→ **Work order**
Search through the entries for the word "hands" and copy every line that has it.

━━━━━━━━━━━━━━━━

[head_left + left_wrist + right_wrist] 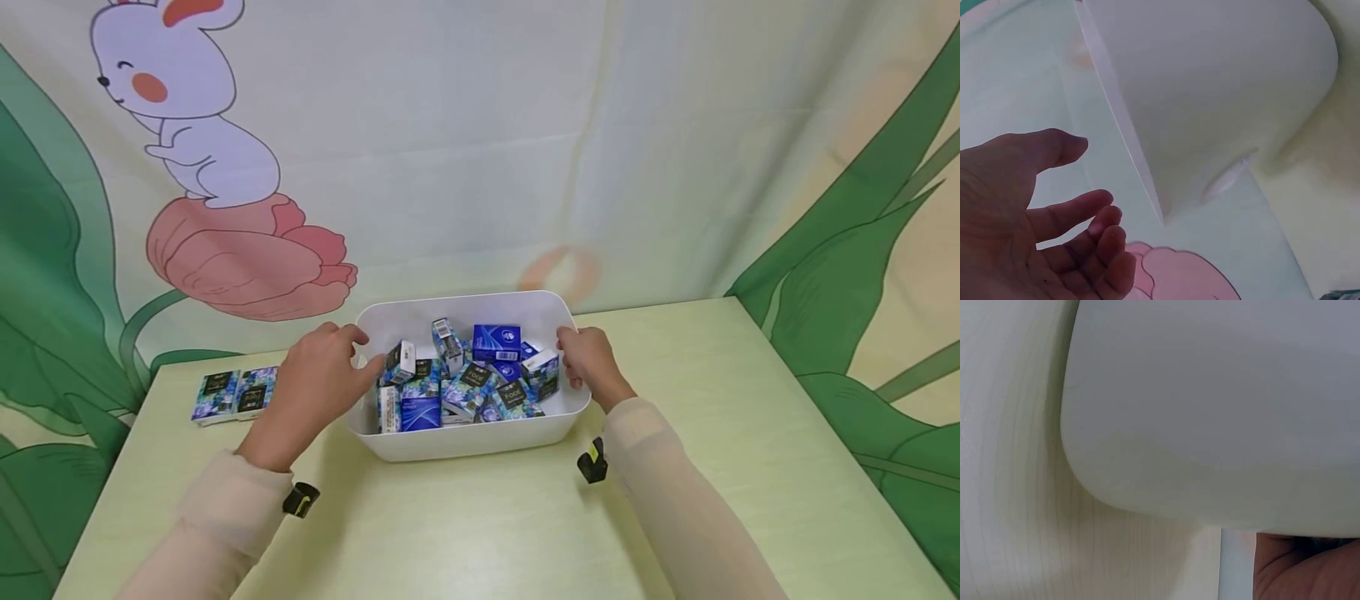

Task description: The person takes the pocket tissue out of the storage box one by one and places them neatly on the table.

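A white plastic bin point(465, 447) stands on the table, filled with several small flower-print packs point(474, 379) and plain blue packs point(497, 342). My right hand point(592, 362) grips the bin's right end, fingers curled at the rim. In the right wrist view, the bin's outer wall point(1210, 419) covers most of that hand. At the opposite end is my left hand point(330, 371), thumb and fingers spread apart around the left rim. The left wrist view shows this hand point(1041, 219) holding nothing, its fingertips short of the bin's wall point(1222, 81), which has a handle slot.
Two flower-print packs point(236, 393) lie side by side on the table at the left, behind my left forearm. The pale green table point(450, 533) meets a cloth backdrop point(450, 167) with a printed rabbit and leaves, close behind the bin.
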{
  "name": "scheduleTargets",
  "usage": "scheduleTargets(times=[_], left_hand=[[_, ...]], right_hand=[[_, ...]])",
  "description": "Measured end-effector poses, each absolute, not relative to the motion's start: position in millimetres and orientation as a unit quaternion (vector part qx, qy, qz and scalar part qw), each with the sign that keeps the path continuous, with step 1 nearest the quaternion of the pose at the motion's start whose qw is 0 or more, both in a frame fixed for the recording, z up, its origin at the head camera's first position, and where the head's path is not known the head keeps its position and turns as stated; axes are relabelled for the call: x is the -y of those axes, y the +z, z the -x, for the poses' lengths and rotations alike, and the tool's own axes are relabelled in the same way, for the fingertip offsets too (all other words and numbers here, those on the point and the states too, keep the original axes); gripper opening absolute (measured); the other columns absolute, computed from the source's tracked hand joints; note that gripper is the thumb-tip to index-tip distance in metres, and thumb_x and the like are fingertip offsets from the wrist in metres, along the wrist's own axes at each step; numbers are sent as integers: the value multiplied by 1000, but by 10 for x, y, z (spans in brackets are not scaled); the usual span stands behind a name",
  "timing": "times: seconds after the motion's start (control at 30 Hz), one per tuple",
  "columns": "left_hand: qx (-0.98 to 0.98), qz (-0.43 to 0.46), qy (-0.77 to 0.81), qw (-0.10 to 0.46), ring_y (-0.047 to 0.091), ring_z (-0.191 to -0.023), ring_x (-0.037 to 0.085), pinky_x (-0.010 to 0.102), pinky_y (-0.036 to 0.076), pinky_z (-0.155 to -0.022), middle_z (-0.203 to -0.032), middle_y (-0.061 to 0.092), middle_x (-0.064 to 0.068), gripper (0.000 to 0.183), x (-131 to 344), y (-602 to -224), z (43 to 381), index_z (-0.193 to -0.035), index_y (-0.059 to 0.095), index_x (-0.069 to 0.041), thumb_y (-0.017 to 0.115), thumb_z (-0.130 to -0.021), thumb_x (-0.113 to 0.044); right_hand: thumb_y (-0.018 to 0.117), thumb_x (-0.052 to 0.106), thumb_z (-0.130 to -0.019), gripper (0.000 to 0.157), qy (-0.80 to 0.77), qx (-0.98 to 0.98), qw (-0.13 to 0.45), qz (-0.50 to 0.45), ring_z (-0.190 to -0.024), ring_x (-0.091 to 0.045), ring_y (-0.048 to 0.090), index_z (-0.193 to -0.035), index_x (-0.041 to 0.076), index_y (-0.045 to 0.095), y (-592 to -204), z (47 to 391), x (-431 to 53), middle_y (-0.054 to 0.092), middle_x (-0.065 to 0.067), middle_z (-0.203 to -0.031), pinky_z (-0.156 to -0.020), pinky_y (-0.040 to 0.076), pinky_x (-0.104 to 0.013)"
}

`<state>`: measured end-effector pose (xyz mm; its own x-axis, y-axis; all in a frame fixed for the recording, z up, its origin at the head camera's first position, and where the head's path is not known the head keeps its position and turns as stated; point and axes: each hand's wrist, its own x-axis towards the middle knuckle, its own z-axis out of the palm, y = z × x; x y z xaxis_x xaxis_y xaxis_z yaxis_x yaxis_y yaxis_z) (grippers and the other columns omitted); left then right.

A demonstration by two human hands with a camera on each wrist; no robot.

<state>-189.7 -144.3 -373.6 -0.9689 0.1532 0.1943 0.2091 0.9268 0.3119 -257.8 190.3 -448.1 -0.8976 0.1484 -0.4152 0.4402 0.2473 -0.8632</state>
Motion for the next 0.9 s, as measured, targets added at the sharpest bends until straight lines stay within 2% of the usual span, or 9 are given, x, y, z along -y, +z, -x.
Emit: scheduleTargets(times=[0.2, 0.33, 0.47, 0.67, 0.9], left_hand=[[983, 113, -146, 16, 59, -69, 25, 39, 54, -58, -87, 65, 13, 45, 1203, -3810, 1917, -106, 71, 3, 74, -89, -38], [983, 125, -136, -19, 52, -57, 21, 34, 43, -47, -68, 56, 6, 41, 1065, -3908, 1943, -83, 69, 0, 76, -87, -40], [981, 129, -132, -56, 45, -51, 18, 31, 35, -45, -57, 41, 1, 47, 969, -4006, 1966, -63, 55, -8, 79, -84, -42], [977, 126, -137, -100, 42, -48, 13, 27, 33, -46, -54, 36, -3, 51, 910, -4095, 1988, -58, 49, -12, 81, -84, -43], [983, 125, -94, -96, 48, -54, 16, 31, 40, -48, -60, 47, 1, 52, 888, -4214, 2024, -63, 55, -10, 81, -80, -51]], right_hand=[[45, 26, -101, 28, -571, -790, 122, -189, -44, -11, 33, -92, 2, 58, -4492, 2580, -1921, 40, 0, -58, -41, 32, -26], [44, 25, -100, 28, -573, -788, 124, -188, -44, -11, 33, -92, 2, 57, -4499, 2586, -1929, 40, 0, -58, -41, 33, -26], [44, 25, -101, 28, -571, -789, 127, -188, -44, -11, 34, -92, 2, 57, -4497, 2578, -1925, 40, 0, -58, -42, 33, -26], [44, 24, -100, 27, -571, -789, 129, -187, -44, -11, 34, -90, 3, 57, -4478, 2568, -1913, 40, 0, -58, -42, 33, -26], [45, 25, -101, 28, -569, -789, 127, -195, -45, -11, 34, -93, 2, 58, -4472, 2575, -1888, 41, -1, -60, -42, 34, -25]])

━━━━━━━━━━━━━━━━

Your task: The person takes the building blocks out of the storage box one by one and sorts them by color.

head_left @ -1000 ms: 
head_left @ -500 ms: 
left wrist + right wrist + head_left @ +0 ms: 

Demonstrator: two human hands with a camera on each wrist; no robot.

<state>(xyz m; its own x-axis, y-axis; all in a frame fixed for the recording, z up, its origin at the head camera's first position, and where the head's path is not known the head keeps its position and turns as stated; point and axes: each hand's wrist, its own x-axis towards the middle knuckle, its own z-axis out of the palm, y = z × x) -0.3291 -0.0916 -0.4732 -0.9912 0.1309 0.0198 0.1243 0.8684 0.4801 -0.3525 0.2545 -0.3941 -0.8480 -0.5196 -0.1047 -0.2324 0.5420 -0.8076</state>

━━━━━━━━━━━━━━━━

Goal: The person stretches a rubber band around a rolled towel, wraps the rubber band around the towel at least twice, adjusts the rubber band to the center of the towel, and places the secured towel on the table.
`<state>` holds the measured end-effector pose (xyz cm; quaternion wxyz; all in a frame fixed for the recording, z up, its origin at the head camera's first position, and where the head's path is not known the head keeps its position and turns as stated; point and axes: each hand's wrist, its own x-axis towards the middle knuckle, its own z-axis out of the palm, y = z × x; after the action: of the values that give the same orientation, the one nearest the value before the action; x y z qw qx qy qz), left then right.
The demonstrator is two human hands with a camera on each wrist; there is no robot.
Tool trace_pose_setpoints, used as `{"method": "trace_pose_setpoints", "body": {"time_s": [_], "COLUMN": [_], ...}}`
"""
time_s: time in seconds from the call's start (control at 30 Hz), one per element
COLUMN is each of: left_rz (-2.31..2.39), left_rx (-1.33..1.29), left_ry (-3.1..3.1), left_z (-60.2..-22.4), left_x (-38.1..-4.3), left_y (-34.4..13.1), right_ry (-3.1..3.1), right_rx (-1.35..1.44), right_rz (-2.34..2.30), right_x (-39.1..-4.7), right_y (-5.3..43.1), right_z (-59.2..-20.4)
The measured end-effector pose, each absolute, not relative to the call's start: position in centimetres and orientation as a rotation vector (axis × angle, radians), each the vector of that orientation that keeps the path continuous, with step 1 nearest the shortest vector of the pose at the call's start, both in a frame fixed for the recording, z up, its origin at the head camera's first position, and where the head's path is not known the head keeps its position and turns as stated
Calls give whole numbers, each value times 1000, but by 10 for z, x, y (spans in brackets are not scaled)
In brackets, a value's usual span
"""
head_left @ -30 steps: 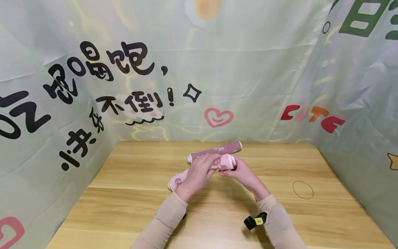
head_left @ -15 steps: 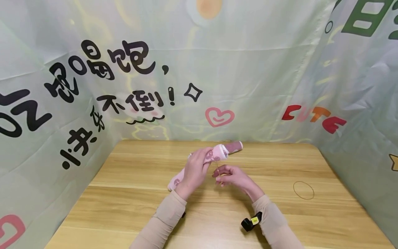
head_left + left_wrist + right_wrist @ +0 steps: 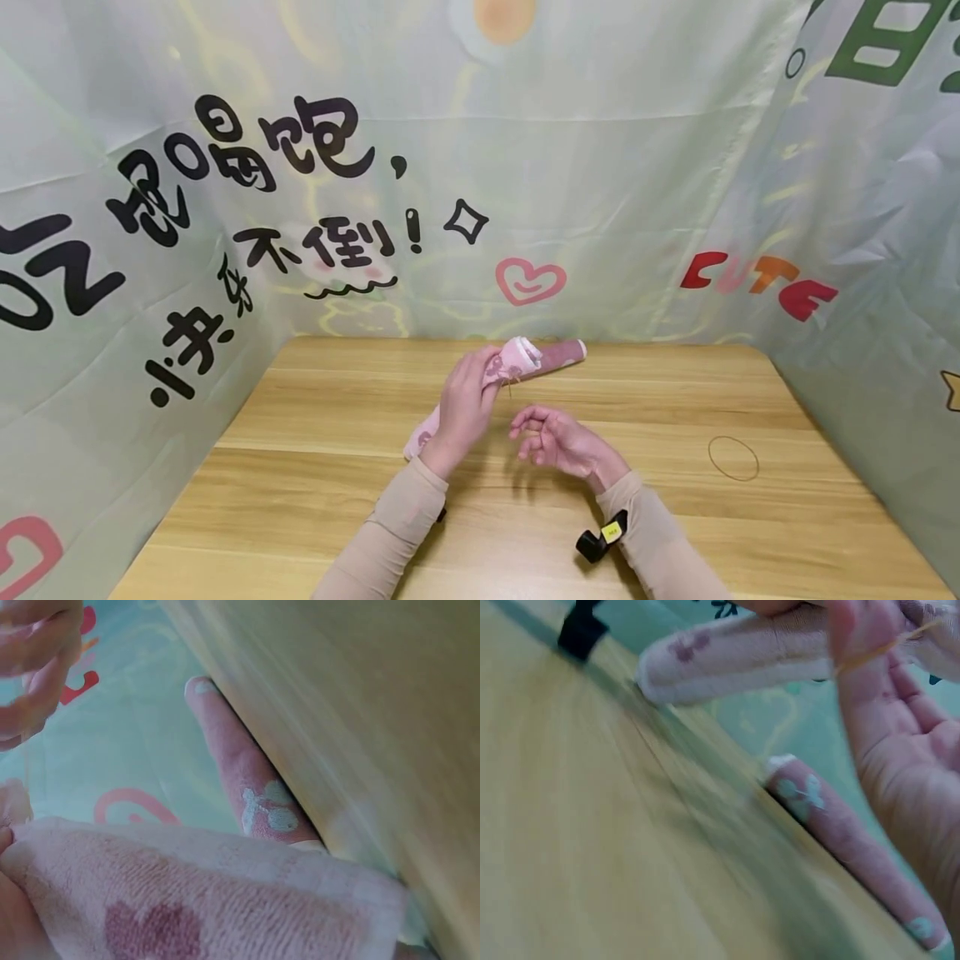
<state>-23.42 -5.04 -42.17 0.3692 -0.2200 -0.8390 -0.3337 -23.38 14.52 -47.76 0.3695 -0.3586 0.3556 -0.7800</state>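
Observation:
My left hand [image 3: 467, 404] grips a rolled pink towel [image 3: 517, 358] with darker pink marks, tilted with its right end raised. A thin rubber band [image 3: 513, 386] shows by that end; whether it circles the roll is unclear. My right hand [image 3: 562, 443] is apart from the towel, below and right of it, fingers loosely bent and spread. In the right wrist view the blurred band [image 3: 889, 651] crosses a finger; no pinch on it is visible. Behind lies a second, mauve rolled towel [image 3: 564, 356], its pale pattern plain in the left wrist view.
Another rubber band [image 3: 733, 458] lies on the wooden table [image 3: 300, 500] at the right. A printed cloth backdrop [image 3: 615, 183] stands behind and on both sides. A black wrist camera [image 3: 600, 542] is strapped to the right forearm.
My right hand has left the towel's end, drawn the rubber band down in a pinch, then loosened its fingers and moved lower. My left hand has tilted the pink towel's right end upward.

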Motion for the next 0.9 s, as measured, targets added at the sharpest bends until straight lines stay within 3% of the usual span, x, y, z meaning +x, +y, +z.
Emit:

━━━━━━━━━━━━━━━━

→ **Answer to this exercise**
A demonstration by two human hands with a camera on each wrist; no robot.
Demonstrator: two human hands with a camera on each wrist; no robot.
The demonstrator is two human hands with a camera on each wrist; there is no robot.

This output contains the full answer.